Work order. Copy out the listing that follows, exactly, without its pictures.

╭─ Available data

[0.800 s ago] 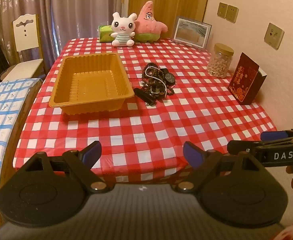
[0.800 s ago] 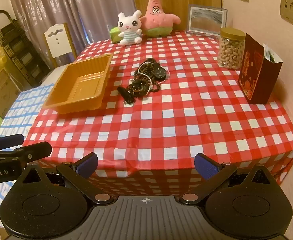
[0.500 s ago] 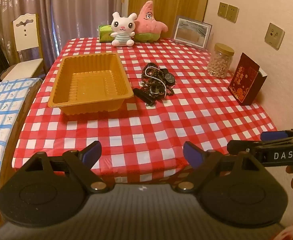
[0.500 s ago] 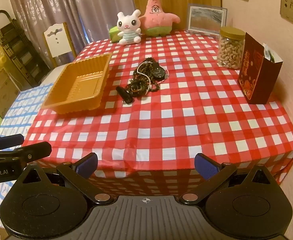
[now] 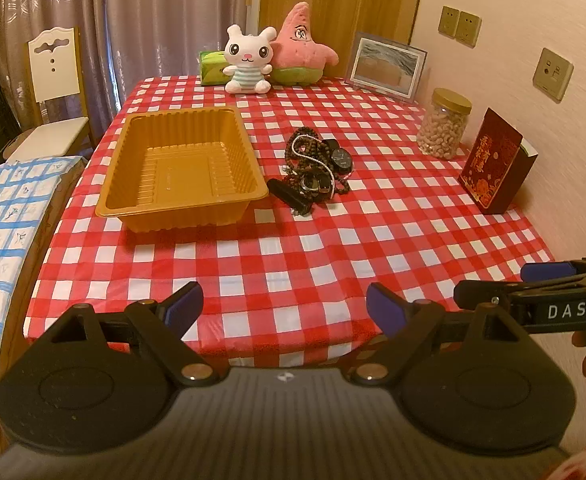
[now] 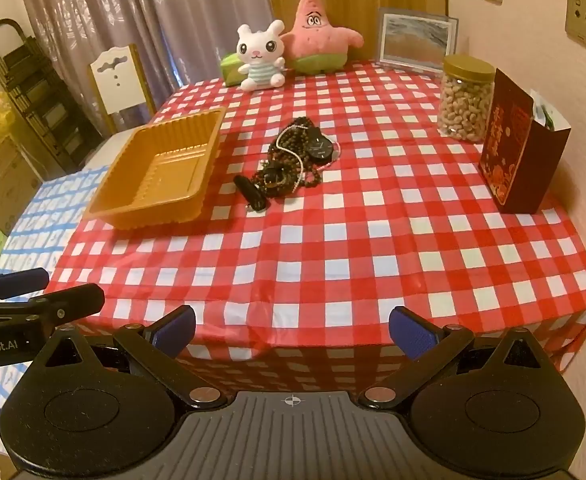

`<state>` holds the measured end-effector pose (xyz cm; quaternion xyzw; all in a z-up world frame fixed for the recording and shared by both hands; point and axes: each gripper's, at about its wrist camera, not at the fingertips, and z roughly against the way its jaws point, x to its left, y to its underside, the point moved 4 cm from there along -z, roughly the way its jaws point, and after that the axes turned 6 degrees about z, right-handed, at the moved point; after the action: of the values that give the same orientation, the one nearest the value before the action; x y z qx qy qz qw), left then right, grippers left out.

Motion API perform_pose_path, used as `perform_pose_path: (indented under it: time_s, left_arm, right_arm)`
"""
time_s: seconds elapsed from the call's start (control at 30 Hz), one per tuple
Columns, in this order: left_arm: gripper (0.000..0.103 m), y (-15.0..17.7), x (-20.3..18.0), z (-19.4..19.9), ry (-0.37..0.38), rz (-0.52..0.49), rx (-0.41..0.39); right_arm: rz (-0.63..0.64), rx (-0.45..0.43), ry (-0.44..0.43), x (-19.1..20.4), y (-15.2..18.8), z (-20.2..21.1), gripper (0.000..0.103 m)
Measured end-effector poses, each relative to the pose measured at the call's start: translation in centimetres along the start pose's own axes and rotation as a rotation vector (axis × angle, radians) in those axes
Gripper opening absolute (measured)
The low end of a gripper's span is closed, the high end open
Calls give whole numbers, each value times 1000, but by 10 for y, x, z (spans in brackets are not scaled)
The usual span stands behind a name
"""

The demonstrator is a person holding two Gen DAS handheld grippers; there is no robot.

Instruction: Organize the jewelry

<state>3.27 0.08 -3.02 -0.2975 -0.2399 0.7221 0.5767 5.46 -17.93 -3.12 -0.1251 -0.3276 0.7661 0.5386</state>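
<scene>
Still short of the near table edge, the left gripper (image 5: 285, 308) stands wide with nothing between its blue-padded fingers (image 5: 183, 306). The right gripper (image 6: 291, 330) matches it: jaws spread wide, empty, angled down toward the cloth; its side shows at the right edge of the left wrist view, a person's fingers wrapped on the handle.

Change over the last moment is slight. Both views have drifted a little: the table now sits a touch lower and nearer in frame. Neither opening has altered, and nothing on the table has shifted.

Beyond the jaws lies the red-and-white checked plastic tablecloth (image 5: 293, 264), bare in its near half. Mid-table sits the tangled dark heap of bead strands, a black round-faced watch and a black strap (image 5: 315, 172), just to the right of the empty amber ribbed plastic tray (image 5: 181, 168); heap and tray look close but apart. Judgement: sorting has not begun, since the tray holds nothing and both grippers are well apart from the heap.
</scene>
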Motion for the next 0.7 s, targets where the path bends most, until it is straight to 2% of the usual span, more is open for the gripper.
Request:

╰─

Response below.
[0.800 s ago] 
[0.800 s ago] 
[0.500 s ago] 
[0.500 s ago] 
[now] 
[now] 

`<state>` holds the measured end-effector pose (xyz cm; quaternion xyzw; all in a z-up world frame fixed for the recording and shared by both hands; point and axes: each gripper's, at about its wrist camera, not at the fingertips, and z roughly against the way its jaws point, x to its left, y to its underside, the point moved 4 cm from there along -z, roughly the way its jaws point, and after that the axes turned 6 degrees about z, right-handed, at the moved point; after the action: of the values that give the same orientation, the one nearest the value before the action; x y z qx qy qz qw), left then right, grippers left out.

Motion API perform_pose_path, used as `perform_pose_path: (indented under it: time_s, left_arm, right_arm)`
"""
time_s: seconds elapsed from the call's start (control at 30 Hz), one per tuple
Columns, in this order: left_arm: gripper (0.000..0.103 m), y (-15.0..17.7), x (-20.3..18.0), z (-19.4..19.9), ry (-0.37..0.38), rz (-0.52..0.49), rx (-0.41..0.39); right_arm: rz (-0.63..0.64), rx (-0.45..0.43), ry (-0.44..0.43), x (-19.1..20.4), y (-15.2..18.8), z (-20.2..21.1), gripper (0.000..0.103 m)
Measured end-effector poses, each relative to the pose measured at the call's start: translation in centimetres along the start pose's own axes and rotation as a rotation vector (axis × angle, radians) in those axes
Gripper opening absolute (measured)
The low end of a gripper's span is closed, the high end open
Calls give whole numbers, each value times 1000, but by 10 for y, x, z (spans in brackets are not scaled)
The usual span stands behind a name
"""

The demonstrator is a person holding two Gen DAS handheld grippers; there is no robot.

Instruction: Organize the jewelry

<state>3.27 0.08 -3.02 -0.2975 -0.2399 0.7221 0.5767 5.46 -17.93 -3.12 -0.1251 -0.3276 0.7661 0.5386</state>
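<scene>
Still short of the near table edge, the left gripper (image 5: 285, 308) stands wide with nothing between its blue-padded fingers (image 5: 183, 306). The right gripper (image 6: 291, 330) matches it: jaws spread wide, empty, angled down toward the cloth; its side shows at the right edge of the left wrist view, a person's fingers wrapped on the handle.

Change over the last moment is slight. Both views have drifted a little: the table now sits a touch lower and nearer in frame. Neither opening has altered, and nothing on the table has shifted.

Beyond the jaws lies the red-and-white checked plastic tablecloth (image 5: 293, 264), bare in its near half. Mid-table sits the tangled dark heap of bead strands, a black round-faced watch and a black strap (image 5: 315, 172), just to the right of the empty amber ribbed plastic tray (image 5: 181, 168); heap and tray look close but apart. Judgement: sorting has not begun, since the tray holds nothing and both grippers are well apart from the heap.
</scene>
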Motion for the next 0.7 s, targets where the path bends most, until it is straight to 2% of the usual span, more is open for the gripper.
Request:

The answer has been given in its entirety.